For instance... in my current WIP, my main character actually thinks 'I could be dead. Or worse, married to....' Did I intend to write that? Did I think, starting out, Marian would actually believe death was the better fate? No. She chose it. I have become, somewhere in the 50k words, nothing more than a conduit for her emotions. Her words. Her story.

Her choice.

Saturday, April 4, 2009

Back-yard bogging.

Today my husband, bless his heart!, mowed our yard. This is two days after the torrential rainstorms that soaked Georgia. (Sans tornadoes, thankfully!) I left the yard in his capable hands, took the kids and went grocery shopping. I got a phone call while I'm in line, waiting to pay. "Call me." Click. What was up with that? When I returned the call, I learned that he not only got the lawnmower (which isn't ours!) stuck in the muck which was generated by the aforementioned torrential rainstorms, but his truck was stuck, as well! Awesome! Wonderful! Perfect! By the time I got home, he had somehow wrangled them out of the front grass. Now, under the best of circumstances, my yard will never win any awards from 'Home and Garden', but now it has muddy pits in it! And it's only 1/4 mowed! ACK! We decided to leave the rest of the front yard for later. It's 3/4's covered in oaks, anyway, so it's not like there's a lot of grass to mow. At least we got the backyard done, though a few doggy toys went to the giant puppy playground in the sky.

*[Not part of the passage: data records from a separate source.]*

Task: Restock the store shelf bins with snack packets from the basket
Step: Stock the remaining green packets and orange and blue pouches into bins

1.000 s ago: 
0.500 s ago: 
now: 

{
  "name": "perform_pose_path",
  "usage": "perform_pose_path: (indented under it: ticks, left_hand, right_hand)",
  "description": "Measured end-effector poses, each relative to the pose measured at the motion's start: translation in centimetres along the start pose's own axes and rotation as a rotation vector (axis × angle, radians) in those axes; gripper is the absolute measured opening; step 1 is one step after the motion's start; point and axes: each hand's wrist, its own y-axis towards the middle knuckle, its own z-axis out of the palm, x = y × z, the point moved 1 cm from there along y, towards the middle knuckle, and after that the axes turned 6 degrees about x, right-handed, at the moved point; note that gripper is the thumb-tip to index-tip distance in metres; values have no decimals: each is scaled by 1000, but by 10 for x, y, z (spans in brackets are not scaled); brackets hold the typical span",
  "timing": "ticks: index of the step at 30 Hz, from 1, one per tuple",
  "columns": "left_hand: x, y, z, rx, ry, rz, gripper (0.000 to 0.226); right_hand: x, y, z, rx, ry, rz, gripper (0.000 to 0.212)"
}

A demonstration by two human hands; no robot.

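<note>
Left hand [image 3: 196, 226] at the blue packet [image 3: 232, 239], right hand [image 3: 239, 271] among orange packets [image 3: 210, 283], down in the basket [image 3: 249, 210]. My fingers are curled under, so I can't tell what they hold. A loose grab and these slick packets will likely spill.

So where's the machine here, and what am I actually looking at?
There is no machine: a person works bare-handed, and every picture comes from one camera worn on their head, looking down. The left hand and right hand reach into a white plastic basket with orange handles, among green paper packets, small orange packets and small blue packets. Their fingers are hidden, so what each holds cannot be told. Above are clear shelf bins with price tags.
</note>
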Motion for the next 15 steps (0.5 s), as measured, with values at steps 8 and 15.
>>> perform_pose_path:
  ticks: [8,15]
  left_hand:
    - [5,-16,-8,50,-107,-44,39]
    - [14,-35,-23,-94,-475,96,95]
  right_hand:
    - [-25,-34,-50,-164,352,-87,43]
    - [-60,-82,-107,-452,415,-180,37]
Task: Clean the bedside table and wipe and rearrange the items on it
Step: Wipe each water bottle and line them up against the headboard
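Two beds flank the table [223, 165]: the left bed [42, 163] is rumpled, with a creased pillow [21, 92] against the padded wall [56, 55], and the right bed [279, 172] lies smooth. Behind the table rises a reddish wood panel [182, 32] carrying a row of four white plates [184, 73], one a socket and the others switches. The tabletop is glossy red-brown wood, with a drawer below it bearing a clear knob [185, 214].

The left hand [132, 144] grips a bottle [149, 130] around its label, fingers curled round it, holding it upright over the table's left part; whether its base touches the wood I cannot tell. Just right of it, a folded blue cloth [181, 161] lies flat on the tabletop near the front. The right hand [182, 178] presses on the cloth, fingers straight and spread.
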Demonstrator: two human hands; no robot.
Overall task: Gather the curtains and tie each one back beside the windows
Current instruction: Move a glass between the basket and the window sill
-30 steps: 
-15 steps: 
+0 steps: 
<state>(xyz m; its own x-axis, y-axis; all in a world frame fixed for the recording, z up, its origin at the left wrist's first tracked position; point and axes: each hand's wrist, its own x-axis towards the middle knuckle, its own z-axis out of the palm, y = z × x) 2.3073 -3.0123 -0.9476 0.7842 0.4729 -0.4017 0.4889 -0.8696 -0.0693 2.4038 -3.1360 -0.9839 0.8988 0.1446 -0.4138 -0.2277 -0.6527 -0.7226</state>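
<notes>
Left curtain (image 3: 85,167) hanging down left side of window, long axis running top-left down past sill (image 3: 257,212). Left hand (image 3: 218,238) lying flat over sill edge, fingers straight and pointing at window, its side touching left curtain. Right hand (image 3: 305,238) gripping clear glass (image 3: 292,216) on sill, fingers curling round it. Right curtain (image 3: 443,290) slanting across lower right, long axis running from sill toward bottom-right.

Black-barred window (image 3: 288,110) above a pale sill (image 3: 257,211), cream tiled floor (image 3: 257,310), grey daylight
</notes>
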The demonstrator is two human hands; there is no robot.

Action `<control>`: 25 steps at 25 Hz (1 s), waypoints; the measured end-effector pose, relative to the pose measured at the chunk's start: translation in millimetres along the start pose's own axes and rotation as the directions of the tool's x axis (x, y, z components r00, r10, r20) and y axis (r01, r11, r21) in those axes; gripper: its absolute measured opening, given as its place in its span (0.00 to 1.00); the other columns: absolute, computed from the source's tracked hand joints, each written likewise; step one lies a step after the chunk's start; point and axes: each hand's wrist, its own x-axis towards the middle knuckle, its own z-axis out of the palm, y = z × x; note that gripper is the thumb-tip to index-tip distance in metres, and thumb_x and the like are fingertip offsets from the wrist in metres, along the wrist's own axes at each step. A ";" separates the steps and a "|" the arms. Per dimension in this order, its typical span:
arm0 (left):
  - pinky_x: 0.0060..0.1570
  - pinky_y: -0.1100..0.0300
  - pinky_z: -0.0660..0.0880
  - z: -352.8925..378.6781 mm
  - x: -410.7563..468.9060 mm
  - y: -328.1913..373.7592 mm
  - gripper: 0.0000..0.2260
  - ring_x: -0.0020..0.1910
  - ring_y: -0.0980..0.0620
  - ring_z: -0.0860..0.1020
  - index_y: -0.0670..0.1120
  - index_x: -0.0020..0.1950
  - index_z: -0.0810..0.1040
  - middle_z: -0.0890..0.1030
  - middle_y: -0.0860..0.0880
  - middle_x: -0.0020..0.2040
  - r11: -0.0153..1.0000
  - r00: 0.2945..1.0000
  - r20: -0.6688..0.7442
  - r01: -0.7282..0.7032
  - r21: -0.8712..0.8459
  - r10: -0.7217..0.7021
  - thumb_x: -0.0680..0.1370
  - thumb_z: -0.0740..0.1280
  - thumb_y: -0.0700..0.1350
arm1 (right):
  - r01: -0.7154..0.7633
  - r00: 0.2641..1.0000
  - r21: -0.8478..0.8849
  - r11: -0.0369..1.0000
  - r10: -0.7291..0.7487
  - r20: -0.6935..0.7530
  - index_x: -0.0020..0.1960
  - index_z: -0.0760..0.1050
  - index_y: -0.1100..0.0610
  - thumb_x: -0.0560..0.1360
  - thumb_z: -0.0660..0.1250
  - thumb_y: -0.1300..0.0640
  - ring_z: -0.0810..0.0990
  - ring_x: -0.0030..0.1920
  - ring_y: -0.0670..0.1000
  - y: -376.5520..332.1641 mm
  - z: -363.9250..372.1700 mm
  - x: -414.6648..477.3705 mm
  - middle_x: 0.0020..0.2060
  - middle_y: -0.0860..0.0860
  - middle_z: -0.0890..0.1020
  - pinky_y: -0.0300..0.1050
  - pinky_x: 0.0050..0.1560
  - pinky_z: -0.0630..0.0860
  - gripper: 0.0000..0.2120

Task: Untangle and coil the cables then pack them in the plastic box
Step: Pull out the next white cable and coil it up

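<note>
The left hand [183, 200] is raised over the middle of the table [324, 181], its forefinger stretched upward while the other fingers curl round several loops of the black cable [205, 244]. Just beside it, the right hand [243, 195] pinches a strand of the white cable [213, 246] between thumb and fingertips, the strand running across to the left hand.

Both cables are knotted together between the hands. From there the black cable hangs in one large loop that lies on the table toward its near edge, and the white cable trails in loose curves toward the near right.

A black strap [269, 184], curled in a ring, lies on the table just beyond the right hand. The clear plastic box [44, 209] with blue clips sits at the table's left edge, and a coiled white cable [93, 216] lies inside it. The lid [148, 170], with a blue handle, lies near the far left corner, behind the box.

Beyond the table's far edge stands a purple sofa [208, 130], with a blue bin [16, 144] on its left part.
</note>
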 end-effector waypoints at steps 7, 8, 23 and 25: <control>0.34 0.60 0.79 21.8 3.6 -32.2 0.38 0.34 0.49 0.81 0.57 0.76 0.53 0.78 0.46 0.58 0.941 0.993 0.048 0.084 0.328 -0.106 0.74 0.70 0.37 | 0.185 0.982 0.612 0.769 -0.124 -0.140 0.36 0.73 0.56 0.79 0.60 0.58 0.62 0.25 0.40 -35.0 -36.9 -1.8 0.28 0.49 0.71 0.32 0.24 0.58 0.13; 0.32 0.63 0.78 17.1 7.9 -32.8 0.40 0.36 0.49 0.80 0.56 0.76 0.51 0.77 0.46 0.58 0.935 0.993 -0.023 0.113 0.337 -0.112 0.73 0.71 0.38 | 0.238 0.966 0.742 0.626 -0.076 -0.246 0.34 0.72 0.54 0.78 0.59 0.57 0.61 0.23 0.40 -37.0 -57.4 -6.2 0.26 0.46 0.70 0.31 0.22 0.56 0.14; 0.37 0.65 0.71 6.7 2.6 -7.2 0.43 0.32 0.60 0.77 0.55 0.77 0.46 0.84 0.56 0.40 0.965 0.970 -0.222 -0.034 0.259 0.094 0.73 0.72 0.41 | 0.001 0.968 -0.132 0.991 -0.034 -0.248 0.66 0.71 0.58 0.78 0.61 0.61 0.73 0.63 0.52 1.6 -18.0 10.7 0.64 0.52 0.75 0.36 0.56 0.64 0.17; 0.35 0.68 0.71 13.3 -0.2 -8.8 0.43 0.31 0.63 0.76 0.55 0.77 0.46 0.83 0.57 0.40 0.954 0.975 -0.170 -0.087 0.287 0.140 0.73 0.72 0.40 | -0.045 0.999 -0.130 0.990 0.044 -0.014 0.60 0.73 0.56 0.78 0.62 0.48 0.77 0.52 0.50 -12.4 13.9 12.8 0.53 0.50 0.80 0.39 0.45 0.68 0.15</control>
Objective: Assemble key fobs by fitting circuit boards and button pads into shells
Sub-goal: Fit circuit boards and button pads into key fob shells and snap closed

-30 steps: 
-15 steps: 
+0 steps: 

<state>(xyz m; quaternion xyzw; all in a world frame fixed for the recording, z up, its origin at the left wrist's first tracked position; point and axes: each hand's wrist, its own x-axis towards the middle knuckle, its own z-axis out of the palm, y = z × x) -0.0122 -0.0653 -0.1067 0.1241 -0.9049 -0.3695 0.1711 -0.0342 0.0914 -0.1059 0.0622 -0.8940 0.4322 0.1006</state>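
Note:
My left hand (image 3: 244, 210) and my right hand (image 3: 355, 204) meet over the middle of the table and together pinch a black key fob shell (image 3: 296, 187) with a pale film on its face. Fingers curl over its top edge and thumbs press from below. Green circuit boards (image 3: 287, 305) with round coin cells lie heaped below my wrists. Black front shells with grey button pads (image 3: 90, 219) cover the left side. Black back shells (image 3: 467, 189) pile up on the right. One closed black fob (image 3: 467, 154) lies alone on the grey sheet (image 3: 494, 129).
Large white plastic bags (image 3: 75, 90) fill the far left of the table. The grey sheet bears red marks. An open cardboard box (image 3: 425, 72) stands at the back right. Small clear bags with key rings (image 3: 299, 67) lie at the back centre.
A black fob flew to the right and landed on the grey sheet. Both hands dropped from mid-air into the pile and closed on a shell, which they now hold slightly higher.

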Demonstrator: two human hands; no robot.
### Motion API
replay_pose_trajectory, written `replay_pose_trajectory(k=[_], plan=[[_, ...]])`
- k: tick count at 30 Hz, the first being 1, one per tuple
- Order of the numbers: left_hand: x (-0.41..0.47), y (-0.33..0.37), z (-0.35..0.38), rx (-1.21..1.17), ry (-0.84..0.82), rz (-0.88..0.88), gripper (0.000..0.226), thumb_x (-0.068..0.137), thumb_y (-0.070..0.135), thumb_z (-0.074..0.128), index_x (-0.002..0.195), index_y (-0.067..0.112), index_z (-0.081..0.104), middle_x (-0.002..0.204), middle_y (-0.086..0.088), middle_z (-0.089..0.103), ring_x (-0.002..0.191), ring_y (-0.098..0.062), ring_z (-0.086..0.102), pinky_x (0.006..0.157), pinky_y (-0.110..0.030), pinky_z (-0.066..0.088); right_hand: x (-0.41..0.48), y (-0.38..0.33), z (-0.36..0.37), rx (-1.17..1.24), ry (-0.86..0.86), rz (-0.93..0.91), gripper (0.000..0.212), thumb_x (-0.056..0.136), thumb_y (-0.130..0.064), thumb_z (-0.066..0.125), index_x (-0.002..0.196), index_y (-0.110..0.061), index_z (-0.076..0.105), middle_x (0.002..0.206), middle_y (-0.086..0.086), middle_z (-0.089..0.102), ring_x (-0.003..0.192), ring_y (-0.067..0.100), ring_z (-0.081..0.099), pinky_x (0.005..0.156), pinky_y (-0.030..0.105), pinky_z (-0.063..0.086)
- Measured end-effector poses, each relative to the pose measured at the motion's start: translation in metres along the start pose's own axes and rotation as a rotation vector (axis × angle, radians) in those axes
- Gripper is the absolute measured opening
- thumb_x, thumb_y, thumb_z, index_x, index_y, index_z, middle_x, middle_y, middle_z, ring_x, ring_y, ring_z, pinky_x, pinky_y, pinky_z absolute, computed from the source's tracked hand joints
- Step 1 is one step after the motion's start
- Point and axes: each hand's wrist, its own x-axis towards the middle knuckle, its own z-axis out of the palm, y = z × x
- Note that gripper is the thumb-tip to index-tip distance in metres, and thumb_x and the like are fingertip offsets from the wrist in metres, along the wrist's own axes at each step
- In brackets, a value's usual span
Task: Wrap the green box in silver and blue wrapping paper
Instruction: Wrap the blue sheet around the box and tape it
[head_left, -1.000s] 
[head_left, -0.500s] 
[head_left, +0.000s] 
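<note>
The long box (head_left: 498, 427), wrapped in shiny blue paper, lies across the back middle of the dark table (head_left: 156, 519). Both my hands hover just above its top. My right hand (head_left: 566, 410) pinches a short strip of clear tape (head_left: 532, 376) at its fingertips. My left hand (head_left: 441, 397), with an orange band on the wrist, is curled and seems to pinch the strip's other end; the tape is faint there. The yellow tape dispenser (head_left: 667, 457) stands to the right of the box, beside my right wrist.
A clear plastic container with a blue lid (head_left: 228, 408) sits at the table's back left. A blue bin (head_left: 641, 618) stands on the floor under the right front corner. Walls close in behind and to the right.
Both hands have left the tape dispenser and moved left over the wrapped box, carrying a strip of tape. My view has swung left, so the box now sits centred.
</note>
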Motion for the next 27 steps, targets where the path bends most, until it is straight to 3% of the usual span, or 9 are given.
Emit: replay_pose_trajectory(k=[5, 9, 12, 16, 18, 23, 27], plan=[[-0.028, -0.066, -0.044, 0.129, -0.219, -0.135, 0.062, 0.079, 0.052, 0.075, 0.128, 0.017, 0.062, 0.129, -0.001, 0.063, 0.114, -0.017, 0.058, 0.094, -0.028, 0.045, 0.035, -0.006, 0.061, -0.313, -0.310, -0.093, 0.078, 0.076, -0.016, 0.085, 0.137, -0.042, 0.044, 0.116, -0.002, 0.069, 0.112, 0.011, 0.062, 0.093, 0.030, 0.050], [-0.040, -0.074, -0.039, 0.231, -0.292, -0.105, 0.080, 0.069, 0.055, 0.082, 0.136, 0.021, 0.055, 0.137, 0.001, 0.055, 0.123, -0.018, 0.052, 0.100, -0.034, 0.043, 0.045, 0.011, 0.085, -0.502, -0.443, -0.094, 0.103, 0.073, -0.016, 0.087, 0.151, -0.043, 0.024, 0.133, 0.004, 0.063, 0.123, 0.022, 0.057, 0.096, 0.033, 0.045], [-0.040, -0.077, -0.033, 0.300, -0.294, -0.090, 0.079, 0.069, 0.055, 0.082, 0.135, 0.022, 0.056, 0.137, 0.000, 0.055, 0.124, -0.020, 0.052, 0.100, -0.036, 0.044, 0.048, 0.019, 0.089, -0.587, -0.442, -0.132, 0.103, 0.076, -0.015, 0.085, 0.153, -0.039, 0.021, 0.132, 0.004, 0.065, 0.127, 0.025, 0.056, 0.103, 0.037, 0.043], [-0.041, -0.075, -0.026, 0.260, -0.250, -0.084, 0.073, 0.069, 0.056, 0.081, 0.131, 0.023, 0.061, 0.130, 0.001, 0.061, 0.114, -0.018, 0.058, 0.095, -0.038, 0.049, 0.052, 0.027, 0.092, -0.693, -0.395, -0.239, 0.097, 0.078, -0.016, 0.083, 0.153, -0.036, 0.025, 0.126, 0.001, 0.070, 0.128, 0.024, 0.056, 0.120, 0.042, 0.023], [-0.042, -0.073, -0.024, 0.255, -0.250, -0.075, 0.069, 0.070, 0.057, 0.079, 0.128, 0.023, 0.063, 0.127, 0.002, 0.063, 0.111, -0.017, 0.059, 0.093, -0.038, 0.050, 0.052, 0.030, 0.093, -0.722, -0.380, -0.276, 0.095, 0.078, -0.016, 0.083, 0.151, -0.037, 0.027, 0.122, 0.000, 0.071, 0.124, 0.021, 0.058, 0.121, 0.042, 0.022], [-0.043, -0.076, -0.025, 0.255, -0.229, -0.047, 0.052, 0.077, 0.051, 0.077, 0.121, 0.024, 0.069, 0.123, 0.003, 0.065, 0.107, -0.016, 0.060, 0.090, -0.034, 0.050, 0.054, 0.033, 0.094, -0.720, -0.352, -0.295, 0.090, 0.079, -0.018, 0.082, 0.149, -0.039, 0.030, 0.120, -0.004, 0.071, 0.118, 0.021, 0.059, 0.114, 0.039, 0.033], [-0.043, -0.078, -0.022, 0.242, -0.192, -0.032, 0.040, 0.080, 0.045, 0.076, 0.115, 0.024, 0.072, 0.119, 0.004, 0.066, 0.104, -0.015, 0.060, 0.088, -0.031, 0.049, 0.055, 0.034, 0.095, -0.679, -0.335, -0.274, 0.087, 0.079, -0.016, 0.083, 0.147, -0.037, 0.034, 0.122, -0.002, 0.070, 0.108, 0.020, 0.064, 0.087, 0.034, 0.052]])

Now if only I could catch up on everything else...

Thursday, April 2, 2009

I'm writing a WHAT?!

I'm writing a YA? I'm writing a YA. Umm.. I'm writing a YA! Yeah, okay, just trying it on for size. Once I figured out I was supposed to write fantasy, I kind of thought that would be the end of it. I wrote my romantic, soon - to - be epic, fantasy, then it was time for NaNoWriMo. I'd been toying with an idea for a while, and so I wrote that out, thinking the ENTIRE time it was to be shelved under fantasy/scifi. Nope. Not a bit. Didn't even occur to me it was Young Adult until last night. (To give you some perspective, remember that NaNo was in November.) Today, I asked a friend of mine (who is an awesome author in her own right! ) what defined YA. She told me it was nothing but the age of the characters. That's it? Just age? Wow. That definitely fits my manuscript! So now I'll have to research agents in that genre.. which really doesn't bother me one bit, since I'm still embarrassed to have committed the new writer blooper of all time and submitted my first ms before it was remotely ready for public consumption.
But onward and upward!

Wednesday, April 1, 2009

Childhood Dreams

When I was young, I wanted to be a model. I was told I had the looks for it, so my mom put me through modeling school, where I learned how to put on make-up, walk correctly, eat correctly, everything you could imagine I'd need to know. And I discovered something. I may have had the looks, but I certainly didn't have the drive to model. I hated the cattle calls, hated having to check in with my agency before I got a haircut, all the hassles of 'making it' in the industry.

Then I decided 'why not writing'? Why not, indeed? I was good at it. I'd been writing ever since I knew what a pencil was for... and it sounded easy. Just.. write, right? Wrong. I wrote short stories, I wrote poetry, I joined writer's groups and went to workshops, and did everything a budding writer is supposed to do, but ultimately I didn't have the one thing I needed to follow my dream.

Self esteem.

All the talent in the world didn't do me a bit of good. I didn't believe in myself, so how on earth could I reasonably expect anyone else to? It took me years upon years before I finally figured out I could do it.

So here I am, twenty-five years later, following my dreams.


Because I have the talent, I have the support and I'm worth it. And now there's something else. I have children, and I want my children to know that dreams don't have to die when childhood ends, and not every dream has to end in dollar signs. Sometimes, just doing it is enough.